The academic reference for mining massive datasets: extracting gold out of data
Want to know the secrets of Mining Massive Datasets? The following is a review of the book Mining of Massive Datasets by Jure Leskovec, Anand Rajaraman and Jeffrey David Ullman, that will teach you how to do just this.
Review of Mining of Massive Datasets
With the rise of the web and internet technologies, the amount of data created per day, and thus available to exploit has grown significantly over the years. This data is incredibly rich, and if treated correctly can provide immense value. Doing so, however, is not so easy, as the amount and structure of this data make it difficult to exploit it efficiently.
This is why we need to know how to mine massive datasets, in order to extract gold out of this vast ocean of heterogeneous data.
Mining of Massive Datasets by Leskovec et al is the go to book in the world’s top universities to teach Data Mining. It focus on the practical algorithms that have been consistently proved to operate well on very large data sets, like MapReduce, the main tool behind Hadoop and Spark ecosystems, teaching the readers how to parallelize their data processing automatically.
The book also covers algorithms designed to treat streaming data (data that has to be analysed and processed on real time), as well as the main works of how search engines like Google work via algorithms like PageRank. If you want to play a little bit with the PageRank algorithm, the son of Hubs and Authorities, you can go to the following PageRank calculator.
Mining of massive datasets also covers the topics of finding frequent itemsets, clustering, and new content on Decision Trees, Deep Learning and Mining Social Network graph.
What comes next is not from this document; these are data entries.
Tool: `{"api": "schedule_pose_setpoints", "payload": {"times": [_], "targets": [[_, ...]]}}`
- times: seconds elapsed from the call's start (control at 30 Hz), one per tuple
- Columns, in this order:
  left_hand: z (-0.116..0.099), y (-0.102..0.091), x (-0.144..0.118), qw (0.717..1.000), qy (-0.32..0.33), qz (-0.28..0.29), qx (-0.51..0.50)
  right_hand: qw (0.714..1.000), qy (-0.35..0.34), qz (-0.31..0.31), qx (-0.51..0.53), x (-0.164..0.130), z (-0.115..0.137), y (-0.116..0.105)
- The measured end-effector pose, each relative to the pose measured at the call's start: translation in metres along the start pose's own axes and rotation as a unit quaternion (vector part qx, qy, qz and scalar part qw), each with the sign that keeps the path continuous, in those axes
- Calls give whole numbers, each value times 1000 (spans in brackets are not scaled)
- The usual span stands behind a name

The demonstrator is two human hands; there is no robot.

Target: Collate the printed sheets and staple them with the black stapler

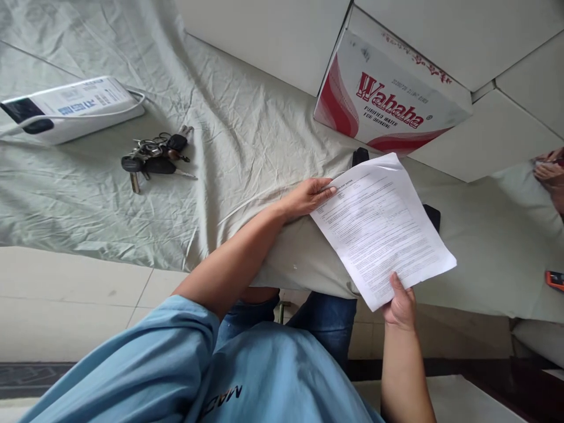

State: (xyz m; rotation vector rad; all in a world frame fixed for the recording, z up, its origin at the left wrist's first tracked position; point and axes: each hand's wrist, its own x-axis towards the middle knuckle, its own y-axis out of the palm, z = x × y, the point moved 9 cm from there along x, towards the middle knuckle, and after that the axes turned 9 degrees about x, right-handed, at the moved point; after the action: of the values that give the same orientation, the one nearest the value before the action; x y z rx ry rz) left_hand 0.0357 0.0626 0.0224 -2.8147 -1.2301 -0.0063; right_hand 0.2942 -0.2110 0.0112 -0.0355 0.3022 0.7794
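In the head view, the left hand (306, 198) pinched the upper left edge of the printed paper (379, 229), its thumb resting on the face of the page, while the right hand (400, 302) gripped the bottom edge, thumb also on top. The paper was held tilted above the cloth-covered desk (247, 147), in front of a red-and-white water carton (388, 97) that stood near the tiled wall (264, 35). Dark objects (360, 156) showed partly from behind the sheet, too covered to identify. Well to the left lay a bunch of keys (161, 157), just beside a white box-shaped device (94, 108) with a pale cord (74, 117) across it.
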Motion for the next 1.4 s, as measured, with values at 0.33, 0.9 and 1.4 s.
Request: {"api": "schedule_pose_setpoints", "payload": {"times": [0.33, 0.9, 1.4], "targets": [[-3, -5, 6, 987, -1, -24, 159, 997, 13, 44, -65, -10, -7, 1], [6, 1, 8, 984, -36, -24, 174, 998, 51, -36, -25, -19, -3, -21], [9, -3, 30, 966, -121, -180, 140, 993, 24, -117, 7, 5, 1, -34]]}}
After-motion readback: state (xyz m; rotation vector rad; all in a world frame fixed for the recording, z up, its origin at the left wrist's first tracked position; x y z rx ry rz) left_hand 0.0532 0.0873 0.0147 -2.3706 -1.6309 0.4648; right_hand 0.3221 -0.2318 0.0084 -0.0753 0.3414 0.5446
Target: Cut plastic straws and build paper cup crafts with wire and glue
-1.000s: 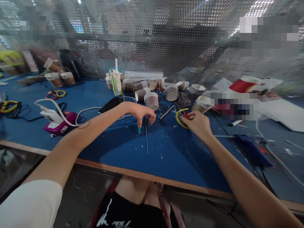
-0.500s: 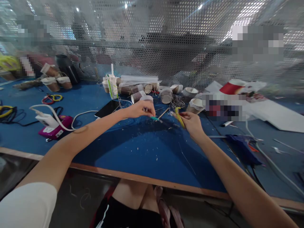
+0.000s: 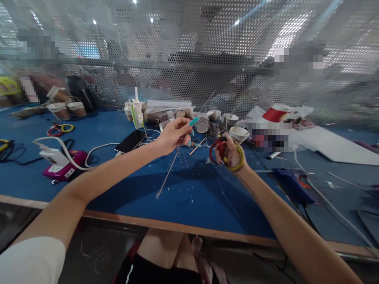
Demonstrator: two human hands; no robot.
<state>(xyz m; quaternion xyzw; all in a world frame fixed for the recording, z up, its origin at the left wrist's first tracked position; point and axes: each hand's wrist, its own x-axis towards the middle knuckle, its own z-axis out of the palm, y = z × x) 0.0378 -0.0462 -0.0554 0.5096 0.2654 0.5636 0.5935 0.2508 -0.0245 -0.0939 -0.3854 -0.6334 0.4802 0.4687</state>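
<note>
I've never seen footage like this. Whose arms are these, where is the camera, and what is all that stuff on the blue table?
There is no machine here: a person works with two bare hands, and the one camera sits on their head, looking forward and down, so both arms reach in from the bottom of the picture. The left hand pinches a thin, stiff strand that hangs slanting down over the blue table. The right hand holds scissors with red and yellow handles. Further back lie small paper cups, some on their sides, a dark phone, a white charger with its cable on a pink box, and a blue tool at the right. A perforated screen closes off the back of the table.
</note>
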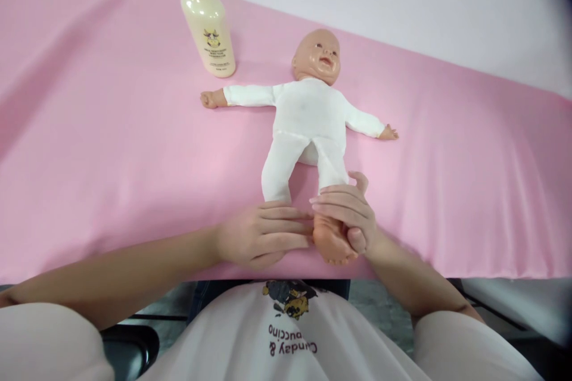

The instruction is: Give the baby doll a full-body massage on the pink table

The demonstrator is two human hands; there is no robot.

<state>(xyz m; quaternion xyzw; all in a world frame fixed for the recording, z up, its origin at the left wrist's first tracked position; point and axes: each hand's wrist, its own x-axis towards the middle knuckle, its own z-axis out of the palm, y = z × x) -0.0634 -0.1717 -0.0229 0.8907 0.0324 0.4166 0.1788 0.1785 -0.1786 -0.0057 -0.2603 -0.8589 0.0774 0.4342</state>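
My right hand (346, 214) was wrapped around the doll (308, 125)'s bare foot (330, 241) at the near table edge; my left hand (263, 235) lay flat against it, fingers straight. Beyond the grip, the lotion bottle (208, 24) stood untouched; the foot rub looked barely begun.

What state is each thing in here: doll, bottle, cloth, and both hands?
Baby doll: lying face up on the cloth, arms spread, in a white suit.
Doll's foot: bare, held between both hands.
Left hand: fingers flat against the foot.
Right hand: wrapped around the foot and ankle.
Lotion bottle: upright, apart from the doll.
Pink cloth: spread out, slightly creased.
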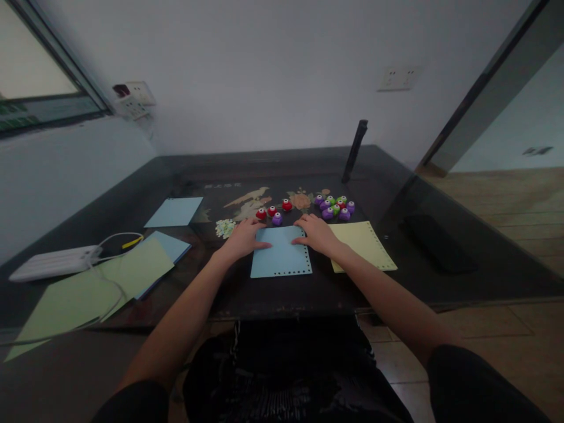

There is a lot of work done here, so if you are interested in Social Network Analysis using Machine Learning check out these posts on Medium.
This book is based on this Stanford Computer Science course, and like the course The book is designed at the undergraduate computer science level with no formal prerequisites. To support deeper explorations, most of the chapters are supplemented with further reading references.
Awesome, lets see what it contains!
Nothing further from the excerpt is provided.